Model-free LQG control with chance constraints achieves linear convergence
First convergence proof for NPG actor-critic in chance-constrained LQG without model knowledge.
A new paper from Arunava Naha and Subhrakanti Dey tackles a longstanding challenge in optimal control: how to enforce probabilistic risk (chance) constraints in linear-quadratic Gaussian (LQG) systems when the system model is unknown. The authors introduce a natural policy gradient (NPG)-based actor-critic (AC) algorithm operating on two timescales, wrapped in a Lagrangian primal-dual framework to handle constraints. This is the first work to prove analytical convergence for an NPG-AC method in a chance-constrained LQG setting without any model knowledge. The analysis establishes coercivity and gradient dominance properties of the Lagrangian function, which guarantee linear convergence and closed-loop stability during actor training. For the critic, they leverage temporal difference (TD(0)) learning and stochastic approximation theory to demonstrate reliable convergence. The paper also proves there is no duality gap, meaning the Lagrangian relaxation is exact.
Numerical experiments compare the proposed model-free approach against model-based chance-constrained LQR and scenario-based MPC. Results demonstrate that the algorithm effectively limits the probability of violating state thresholds to user-specified levels while maintaining near-optimal performance — all without needing to know the system dynamics or solve real-time optimization problems. This work is under review at the IEEE Open Journal of Control Systems and marks a significant step toward practical, trustworthy control for systems where risk constraints are critical (e.g., autonomous vehicles, robotics, power systems) and model uncertainty is unavoidable.

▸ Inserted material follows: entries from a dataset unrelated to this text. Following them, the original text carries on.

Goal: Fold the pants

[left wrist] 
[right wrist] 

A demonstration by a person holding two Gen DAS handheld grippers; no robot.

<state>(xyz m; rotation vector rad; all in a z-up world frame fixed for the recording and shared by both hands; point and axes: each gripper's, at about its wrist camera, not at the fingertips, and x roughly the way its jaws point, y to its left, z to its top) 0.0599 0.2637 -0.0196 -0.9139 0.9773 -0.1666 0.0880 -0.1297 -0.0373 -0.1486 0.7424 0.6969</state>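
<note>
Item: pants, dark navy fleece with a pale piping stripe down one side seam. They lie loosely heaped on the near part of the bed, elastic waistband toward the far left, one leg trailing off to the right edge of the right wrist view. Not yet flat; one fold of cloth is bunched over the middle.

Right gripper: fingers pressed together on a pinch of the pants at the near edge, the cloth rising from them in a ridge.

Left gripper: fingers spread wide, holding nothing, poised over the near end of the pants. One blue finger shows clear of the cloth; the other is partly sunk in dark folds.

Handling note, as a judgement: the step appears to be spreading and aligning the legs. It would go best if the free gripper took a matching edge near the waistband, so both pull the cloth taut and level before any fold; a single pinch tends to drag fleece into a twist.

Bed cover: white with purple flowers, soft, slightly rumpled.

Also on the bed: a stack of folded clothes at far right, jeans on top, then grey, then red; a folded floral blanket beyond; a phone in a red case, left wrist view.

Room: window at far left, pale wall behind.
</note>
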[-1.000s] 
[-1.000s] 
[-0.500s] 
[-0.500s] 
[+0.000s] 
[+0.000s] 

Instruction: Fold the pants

- First convergence analysis for NPG-based actor-critic in chance-constrained LQG without model knowledge
- Proves linear convergence and closed-loop stability via coercivity and gradient dominance of Lagrangian
- Numerical comparison shows risk limiting matches model-based LQR/MPC while avoiding real-time optimization
Why It Matters
Enables autonomous systems to enforce safety constraints without needing accurate system models, crucial for real-world robotics and power grids.